Write each line exactly, from the line that holds "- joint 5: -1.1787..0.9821" through the final line of the material, and no other line.

* * * * *

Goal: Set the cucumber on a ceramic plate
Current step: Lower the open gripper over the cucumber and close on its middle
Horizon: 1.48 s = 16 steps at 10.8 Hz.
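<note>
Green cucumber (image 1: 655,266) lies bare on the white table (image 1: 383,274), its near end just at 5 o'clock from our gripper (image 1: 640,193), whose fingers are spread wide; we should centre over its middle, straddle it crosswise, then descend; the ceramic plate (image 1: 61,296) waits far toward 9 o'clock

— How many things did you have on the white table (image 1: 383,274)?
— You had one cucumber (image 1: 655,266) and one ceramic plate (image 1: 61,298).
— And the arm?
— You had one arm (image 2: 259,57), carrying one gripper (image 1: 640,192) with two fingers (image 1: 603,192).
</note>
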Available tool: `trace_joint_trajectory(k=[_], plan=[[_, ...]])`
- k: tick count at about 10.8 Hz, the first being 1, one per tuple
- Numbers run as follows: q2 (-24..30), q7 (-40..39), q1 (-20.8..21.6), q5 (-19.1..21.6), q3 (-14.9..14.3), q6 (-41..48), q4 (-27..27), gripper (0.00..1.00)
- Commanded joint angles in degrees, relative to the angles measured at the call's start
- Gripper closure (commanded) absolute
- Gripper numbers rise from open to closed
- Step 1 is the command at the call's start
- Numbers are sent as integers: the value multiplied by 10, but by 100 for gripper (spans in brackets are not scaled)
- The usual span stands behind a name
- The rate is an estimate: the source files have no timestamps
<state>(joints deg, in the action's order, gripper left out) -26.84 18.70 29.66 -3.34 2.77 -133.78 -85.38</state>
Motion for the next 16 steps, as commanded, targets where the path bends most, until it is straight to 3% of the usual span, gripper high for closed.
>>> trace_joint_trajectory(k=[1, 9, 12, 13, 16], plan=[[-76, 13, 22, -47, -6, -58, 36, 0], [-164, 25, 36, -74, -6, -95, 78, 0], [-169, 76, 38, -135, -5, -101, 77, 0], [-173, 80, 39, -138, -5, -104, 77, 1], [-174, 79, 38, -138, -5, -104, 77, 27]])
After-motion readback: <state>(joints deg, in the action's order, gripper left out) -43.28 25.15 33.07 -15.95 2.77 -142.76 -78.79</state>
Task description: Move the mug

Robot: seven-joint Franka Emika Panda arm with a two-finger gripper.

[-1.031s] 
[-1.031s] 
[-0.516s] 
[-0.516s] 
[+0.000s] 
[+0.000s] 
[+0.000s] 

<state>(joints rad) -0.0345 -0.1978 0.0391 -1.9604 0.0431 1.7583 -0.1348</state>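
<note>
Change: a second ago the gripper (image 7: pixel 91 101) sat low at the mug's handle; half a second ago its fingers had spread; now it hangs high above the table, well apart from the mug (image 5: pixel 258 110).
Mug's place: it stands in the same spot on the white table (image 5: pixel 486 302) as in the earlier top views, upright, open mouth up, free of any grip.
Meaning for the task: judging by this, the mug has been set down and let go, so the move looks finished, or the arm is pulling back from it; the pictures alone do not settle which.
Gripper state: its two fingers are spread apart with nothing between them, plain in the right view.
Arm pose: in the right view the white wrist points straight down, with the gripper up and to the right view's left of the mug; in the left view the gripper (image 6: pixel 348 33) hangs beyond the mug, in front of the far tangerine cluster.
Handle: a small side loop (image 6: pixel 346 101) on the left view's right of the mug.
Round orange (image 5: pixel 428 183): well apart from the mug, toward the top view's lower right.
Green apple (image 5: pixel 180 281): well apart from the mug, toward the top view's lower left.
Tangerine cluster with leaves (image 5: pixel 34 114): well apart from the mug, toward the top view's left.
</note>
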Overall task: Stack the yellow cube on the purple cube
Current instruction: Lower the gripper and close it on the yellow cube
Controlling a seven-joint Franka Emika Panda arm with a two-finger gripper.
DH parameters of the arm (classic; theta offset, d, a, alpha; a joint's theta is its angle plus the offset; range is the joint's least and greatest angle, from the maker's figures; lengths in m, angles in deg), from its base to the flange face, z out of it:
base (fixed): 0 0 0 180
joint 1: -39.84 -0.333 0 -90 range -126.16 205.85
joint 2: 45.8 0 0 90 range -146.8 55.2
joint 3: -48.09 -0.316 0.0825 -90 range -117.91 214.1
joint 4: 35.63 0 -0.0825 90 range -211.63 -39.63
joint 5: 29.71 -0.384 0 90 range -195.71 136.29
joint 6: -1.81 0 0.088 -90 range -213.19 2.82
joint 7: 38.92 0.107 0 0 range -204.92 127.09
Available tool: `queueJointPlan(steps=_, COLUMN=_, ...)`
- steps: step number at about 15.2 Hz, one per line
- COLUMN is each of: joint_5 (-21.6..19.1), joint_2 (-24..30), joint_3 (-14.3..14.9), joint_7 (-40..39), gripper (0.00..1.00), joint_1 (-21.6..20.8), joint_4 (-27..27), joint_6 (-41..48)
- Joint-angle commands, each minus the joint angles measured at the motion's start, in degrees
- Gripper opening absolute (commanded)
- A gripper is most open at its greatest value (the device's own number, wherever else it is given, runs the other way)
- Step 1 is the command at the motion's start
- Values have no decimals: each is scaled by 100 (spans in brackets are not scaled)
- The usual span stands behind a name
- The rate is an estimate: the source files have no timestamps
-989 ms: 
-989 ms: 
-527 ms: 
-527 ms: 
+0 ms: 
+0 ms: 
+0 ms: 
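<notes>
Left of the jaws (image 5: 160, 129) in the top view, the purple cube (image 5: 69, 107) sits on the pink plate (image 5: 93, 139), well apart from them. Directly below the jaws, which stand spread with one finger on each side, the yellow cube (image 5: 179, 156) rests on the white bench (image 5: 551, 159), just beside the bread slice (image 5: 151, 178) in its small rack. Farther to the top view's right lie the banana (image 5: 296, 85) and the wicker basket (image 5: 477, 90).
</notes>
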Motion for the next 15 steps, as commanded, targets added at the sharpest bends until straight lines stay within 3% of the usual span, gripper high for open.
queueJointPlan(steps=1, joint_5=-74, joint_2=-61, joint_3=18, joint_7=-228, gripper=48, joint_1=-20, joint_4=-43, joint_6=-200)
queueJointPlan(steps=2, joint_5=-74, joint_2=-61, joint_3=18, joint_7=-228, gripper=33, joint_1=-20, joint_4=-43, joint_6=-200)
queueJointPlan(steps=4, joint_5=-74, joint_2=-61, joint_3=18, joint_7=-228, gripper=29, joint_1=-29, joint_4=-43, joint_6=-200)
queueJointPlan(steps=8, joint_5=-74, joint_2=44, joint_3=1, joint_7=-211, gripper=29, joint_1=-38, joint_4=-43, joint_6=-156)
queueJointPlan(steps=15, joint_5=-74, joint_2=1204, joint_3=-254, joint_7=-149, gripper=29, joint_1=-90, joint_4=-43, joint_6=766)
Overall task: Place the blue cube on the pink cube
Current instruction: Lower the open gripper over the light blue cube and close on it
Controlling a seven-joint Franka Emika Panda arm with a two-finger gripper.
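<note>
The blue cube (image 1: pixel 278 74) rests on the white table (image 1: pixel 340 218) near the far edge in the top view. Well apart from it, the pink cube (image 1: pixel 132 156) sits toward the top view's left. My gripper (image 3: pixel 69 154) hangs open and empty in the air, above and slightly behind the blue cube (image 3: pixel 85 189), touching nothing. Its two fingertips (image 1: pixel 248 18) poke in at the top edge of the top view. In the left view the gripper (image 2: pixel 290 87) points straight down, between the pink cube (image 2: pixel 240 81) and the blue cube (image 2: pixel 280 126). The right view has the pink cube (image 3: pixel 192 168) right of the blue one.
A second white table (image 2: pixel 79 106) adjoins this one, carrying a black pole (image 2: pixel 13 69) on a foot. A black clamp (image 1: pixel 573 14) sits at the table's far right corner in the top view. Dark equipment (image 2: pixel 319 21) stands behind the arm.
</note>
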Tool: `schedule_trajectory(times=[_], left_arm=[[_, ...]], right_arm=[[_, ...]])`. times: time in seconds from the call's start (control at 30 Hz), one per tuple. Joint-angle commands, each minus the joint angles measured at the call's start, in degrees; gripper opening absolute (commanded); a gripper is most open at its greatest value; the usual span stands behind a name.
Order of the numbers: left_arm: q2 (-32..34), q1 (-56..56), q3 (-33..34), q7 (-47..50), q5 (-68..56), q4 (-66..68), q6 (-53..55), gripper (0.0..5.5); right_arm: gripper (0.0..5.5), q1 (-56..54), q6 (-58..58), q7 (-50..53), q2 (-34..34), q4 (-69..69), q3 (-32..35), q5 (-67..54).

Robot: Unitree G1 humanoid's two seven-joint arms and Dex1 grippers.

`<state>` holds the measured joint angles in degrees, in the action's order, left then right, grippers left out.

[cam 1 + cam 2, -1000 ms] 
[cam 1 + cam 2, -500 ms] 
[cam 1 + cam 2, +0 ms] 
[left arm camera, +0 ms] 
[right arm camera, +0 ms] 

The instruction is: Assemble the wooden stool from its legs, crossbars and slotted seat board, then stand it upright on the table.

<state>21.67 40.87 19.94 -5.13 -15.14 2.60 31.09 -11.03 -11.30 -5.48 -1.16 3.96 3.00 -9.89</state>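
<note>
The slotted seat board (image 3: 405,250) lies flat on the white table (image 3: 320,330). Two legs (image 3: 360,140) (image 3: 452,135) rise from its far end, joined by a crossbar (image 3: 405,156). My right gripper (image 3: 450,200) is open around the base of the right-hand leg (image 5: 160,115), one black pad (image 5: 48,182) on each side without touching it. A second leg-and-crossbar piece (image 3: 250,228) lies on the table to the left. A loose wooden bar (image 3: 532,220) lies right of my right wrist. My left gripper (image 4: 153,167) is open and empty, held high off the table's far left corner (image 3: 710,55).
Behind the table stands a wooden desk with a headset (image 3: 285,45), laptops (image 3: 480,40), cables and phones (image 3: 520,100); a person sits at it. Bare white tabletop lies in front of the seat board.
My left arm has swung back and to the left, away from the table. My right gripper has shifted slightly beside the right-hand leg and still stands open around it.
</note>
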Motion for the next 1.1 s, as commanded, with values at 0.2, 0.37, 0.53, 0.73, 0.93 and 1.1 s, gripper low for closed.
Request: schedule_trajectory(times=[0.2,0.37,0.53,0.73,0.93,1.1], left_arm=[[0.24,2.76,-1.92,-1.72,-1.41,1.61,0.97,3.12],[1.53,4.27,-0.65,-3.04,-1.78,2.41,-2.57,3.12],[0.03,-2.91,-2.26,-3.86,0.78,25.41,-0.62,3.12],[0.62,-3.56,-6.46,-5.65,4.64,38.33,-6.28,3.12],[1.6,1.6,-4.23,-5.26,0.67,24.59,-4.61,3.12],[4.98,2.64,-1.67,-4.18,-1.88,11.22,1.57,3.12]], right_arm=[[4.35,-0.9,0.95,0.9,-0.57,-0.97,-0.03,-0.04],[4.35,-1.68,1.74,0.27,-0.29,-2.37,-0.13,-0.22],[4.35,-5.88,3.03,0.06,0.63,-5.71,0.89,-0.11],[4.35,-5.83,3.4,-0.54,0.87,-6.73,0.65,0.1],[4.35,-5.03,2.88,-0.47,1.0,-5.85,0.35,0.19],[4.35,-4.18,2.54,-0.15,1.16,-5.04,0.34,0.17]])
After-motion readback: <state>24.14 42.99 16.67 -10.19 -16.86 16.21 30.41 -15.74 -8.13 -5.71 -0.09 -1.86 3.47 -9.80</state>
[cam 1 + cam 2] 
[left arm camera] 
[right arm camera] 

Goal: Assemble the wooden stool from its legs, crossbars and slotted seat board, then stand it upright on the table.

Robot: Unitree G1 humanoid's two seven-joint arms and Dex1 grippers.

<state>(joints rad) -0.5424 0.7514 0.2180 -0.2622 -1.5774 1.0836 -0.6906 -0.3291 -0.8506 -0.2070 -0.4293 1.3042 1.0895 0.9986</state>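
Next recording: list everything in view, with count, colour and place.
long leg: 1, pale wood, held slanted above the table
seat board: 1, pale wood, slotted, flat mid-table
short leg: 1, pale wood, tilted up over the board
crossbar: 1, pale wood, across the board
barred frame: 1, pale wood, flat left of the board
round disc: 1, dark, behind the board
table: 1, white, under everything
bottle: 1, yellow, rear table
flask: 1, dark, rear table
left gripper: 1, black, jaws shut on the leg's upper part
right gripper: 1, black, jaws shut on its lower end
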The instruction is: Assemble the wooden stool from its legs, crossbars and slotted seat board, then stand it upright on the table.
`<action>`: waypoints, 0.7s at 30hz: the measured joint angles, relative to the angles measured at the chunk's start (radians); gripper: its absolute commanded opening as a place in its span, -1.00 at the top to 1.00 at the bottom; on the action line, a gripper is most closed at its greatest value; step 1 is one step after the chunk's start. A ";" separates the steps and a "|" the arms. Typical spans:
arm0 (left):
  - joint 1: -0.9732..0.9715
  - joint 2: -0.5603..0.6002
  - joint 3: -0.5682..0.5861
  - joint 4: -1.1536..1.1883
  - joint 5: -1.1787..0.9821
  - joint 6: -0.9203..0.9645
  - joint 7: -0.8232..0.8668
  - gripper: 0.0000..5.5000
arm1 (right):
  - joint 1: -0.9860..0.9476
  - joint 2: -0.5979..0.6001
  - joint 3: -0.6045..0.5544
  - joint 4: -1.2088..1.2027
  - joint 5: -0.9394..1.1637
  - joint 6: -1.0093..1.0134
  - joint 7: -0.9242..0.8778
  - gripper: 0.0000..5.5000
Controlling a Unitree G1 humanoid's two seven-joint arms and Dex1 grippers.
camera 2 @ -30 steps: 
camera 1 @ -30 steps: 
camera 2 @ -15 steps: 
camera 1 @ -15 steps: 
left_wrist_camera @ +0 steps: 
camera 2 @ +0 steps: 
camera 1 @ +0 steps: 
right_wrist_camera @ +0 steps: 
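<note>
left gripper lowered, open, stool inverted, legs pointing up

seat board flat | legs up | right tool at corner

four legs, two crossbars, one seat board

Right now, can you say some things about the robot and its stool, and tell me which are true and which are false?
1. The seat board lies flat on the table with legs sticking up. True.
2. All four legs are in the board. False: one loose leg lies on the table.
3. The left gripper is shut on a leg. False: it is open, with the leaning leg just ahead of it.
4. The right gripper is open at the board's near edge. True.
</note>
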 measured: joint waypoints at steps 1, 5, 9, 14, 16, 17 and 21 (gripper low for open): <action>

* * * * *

• _Answer section_:
  - joint 5: -1.1787..0.9821
  - joint 6: -0.9203..0.9645
  - joint 7: -0.8232..0.8668
  - gripper: 0.0000..5.5000
arm1 (right):
  - joint 1: -0.9860..0.9476
  - joint 2: -0.5979..0.6001
  - joint 3: -0.6045..0.5544
  - joint 4: -1.2088..1.2027
  - joint 5: -0.9394..1.1637
  - joint 6: -1.0093..1.0134
  - joint 7: -0.9242..0.8778
  - gripper: 0.0000..5.5000
Controlling a Unitree G1 humanoid's two seven-joint arms and Dex1 grippers.
camera 2 @ -30 steps: 
camera 1 @ -30 steps: 
camera 2 @ -15 steps: 
camera 1 @ -15 steps: 
left_wrist_camera @ +0 steps: 
camera 2 @ +0 steps: 
camera 1 @ +0 steps: 
right_wrist_camera @ +0 steps: 
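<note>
left gripper lowered, open, stool inverted, legs pointing up

seat board flat | legs up | right tool at corner

four legs, two crossbars, one seat board

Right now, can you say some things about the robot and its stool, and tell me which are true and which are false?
1. The seat board lies flat on the table with legs sticking up. True.
2. All four legs are in the board. False: one loose leg lies on the table.
3. The left gripper is shut on a leg. False: it is open, with the leaning leg just ahead of it.
4. The right gripper is open at the board's near edge. True.
</note>
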 measured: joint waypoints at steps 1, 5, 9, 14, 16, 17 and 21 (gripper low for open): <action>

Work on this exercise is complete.